WORK REQUEST: Your task is to retype, word for word, the lines from the start of the data through the line holding "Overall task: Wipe". Do not include the pictures.

GIVEN RECORDS:
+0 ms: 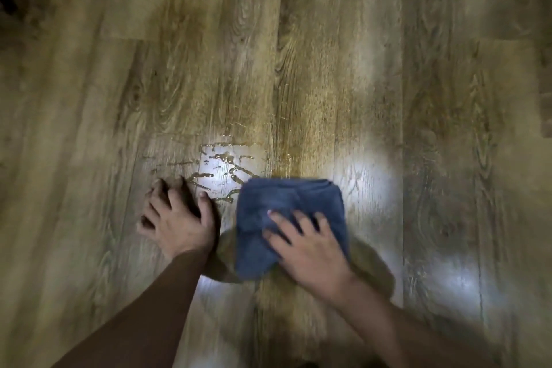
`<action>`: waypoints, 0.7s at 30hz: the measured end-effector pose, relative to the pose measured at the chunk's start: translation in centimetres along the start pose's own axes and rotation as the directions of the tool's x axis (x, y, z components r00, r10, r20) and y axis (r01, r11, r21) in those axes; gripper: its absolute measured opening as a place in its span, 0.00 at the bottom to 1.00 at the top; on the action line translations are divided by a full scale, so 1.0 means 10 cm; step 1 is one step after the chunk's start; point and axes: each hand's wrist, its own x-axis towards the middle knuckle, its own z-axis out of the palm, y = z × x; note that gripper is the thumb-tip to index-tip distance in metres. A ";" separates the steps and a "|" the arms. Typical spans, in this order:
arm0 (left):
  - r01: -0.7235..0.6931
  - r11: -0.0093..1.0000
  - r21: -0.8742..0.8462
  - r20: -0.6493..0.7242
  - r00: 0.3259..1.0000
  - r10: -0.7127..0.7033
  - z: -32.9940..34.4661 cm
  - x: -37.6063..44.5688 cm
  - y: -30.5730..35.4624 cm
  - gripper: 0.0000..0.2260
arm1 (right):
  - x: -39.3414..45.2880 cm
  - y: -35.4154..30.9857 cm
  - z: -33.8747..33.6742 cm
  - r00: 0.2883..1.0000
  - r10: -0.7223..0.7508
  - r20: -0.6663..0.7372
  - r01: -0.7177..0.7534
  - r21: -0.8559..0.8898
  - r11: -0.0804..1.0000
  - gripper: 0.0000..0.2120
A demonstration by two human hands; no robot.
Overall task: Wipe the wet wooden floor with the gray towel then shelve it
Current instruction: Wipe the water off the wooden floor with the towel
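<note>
The right hand [310, 251] lies flat on the towel [289, 218], fingers spread and straight, pressing it to the floor [343, 69]. The towel is folded, gray-blue, and lies just right of the wet patch, its far edge toward the top of the view. The left hand [176, 218] rests on the bare floor just left of the towel, apart from it, fingers splayed and bent at the tips, holding nothing; its thumb points toward the towel. Between and beyond the two hands, beads and streaks of water [222, 169] shine on the boards, reaching the towel's left far corner. Bright glare marks the boards right of the towel and near the forearms. The floor is wood-grain planks running away from the person
</note>
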 end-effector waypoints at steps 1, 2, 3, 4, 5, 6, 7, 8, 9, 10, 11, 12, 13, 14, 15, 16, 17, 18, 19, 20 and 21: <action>-0.010 1.000 -0.007 -0.001 1.000 0.010 0.00 0.00 0.00 0.23 | 0.14 0.18 -0.05 0.996 0.086 -0.015 -0.086 -0.016 0.996 0.23; -0.023 1.000 -0.012 0.000 1.000 0.023 -0.01 -0.01 0.00 0.23 | 0.28 0.39 -0.10 0.983 0.180 -0.033 -0.181 -0.034 0.983 0.23; -0.035 0.999 -0.012 -0.002 0.999 0.035 -0.01 -0.01 -0.01 0.23 | 0.43 0.60 -0.15 0.956 0.288 -0.049 -0.290 -0.040 0.956 0.22; -0.044 0.999 -0.010 -0.007 0.999 0.044 -0.01 0.00 -0.01 0.23 | 0.59 0.81 -0.20 0.907 0.414 -0.070 -0.417 -0.029 0.909 0.22; -0.048 0.999 -0.008 -0.012 0.999 0.048 -0.01 0.00 -0.02 0.23 | 0.75 0.99 -0.25 0.835 0.543 -0.092 -0.546 -0.004 0.838 0.21; -0.050 0.999 -0.009 -0.013 0.999 0.050 0.00 0.00 -0.02 0.24 | 0.89 1.12 -0.29 0.752 0.649 -0.116 -0.651 0.028 0.759 0.21; -0.053 0.999 -0.009 -0.010 0.999 0.053 0.00 0.00 -0.02 0.24 | 1.01 1.19 -0.32 0.675 0.724 -0.142 -0.724 0.060 0.687 0.20; -0.055 0.998 -0.011 -0.004 0.998 0.055 0.00 0.00 -0.02 0.24 | 1.11 1.19 -0.33 0.623 0.766 -0.157 -0.766 0.075 0.638 0.19; -0.057 0.998 -0.013 0.001 0.998 0.057 0.00 0.01 -0.02 0.24 | 1.17 1.13 -0.31 0.604 0.781 -0.160 -0.781 0.076 0.620 0.18; -0.057 0.998 -0.017 0.007 0.998 0.057 0.01 0.01 -0.02 0.24 | 1.18 1.04 -0.30 0.610 0.776 -0.159 -0.777 0.074 0.626 0.18; -0.055 0.998 -0.022 0.018 0.998 0.055 0.01 0.01 -0.02 0.24 | 1.14 0.92 -0.29 0.640 0.752 -0.158 -0.753 0.071 0.655 0.18; -0.053 0.998 -0.021 0.028 0.998 0.054 0.02 0.01 -0.03 0.24 | 1.06 0.78 -0.26 0.692 0.706 -0.154 -0.705 0.069 0.706 0.18; -0.051 0.999 -0.020 0.035 0.998 0.051 0.03 0.01 -0.04 0.24 | 0.95 0.60 -0.23 0.758 0.637 -0.144 -0.636 0.058 0.770 0.20; -0.049 0.999 -0.015 0.039 0.998 0.050 0.04 0.01 -0.05 0.24 | 0.82 0.40 -0.19 0.824 0.553 -0.123 -0.552 0.044 0.832 0.22; -0.049 0.999 -0.010 0.041 0.998 0.050 0.05 0.01 -0.05 0.24 | 0.66 0.17 -0.13 0.878 0.466 -0.108 -0.464 0.042 0.885 0.25; -0.051 0.999 -0.007 0.045 0.998 0.051 0.05 0.01 -0.05 0.24 | 0.49 -0.07 -0.06 0.921 0.377 -0.093 -0.374 0.047 0.926 0.28; -0.056 0.998 -0.002 0.044 0.997 0.056 0.05 0.02 -0.06 0.24 | 0.28 -0.32 0.02 0.958 0.277 -0.078 -0.275 0.040 0.961 0.29; -0.062 0.998 0.000 0.042 0.997 0.062 0.04 0.03 -0.06 0.23 | 0.05 -0.55 0.08 0.984 0.170 -0.056 -0.169 0.025 0.985 0.27; -0.069 0.998 0.001 0.042 0.997 0.069 0.03 0.04 -0.06 0.23 | -0.16 -0.74 0.14 0.997 0.069 -0.031 -0.069 0.021 0.997 0.23; -0.074 0.997 0.005 0.051 0.996 0.073 0.02 0.03 -0.06 0.23 | -0.34 -0.87 0.16 1.000 -0.004 -0.008 0.004 0.032 0.999 0.20; -0.070 0.998 0.005 0.066 0.995 0.069 0.00 0.02 -0.06 0.23 | -0.45 -0.95 0.18 0.999 -0.043 0.011 0.042 0.050 0.998 0.18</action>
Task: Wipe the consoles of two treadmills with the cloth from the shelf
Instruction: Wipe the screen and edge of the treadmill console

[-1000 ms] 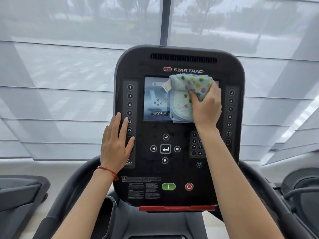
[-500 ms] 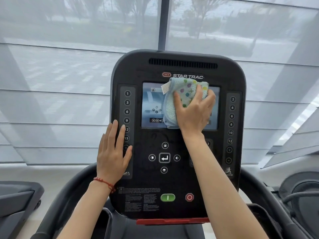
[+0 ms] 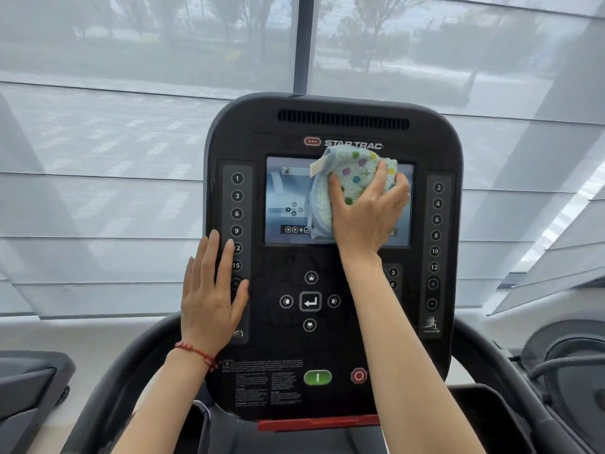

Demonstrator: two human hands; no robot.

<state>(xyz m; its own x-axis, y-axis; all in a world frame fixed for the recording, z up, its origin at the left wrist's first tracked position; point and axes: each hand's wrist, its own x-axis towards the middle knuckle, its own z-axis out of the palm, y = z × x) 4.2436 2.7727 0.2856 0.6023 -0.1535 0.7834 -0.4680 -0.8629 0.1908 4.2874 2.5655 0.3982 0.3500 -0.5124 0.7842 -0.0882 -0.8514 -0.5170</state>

FINISHED TASK:
+0 ms: 
`<action>`: waypoints, 0.7s at 30hz: the measured end-effector pose, relative to the pose measured at the chunk's start: translation in centimetres along the start pose's own axes and rotation as the directions of the tool's x axis (x, y, z components r00, r10, r20) and y axis (r01, r11, r21) in those axes; gripper: its absolute measured opening as a place in its span, 0.00 at the bottom to 1.00 at the top; on the action line translations are divided by a full scale, so 1.0 means 10 cm; step 1 is one step after the chunk's start; point and axes: each hand's wrist, its own x-axis towards the middle knuckle, its own z-axis out of the palm, y = z × x; note that gripper is the thumb-tip to index-tip distance in metres. A ";" separates the steps and a "|" the arms. Typical spans, in this order:
arm0 (left):
  - r01: -0.7235..0.6931
  - r11: -0.0093..1.0000
  - r21: -0.8742..0.8462
  - r20: -0.6493..0.7242
  - r00: 0.3259..1.0000
  - r10: -0.7127..0.7033
  - z: -32.9940..34.4661 cm
  - x: -37.6063..44.5688 cm
  - y: -30.5730..35.4624 cm
  - gripper: 0.0000..0.2260
arm1 (right):
  - x: -39.3414..45.2880 cm
  - y: -35.4154..30.9857 cm
  - z: -33.8747..33.6742 cm
  - r00: 0.2883..1.0000
  - r10: -0.7223..0.7508
  - r20: -0.6663..0.7372
  - r01: -0.7177..0.7534
  - r21: -0.8559..0.8898
  - r11: -0.0804..1.0000
  - gripper: 0.0000..0.2120
A demonstration by two human hands; no robot.
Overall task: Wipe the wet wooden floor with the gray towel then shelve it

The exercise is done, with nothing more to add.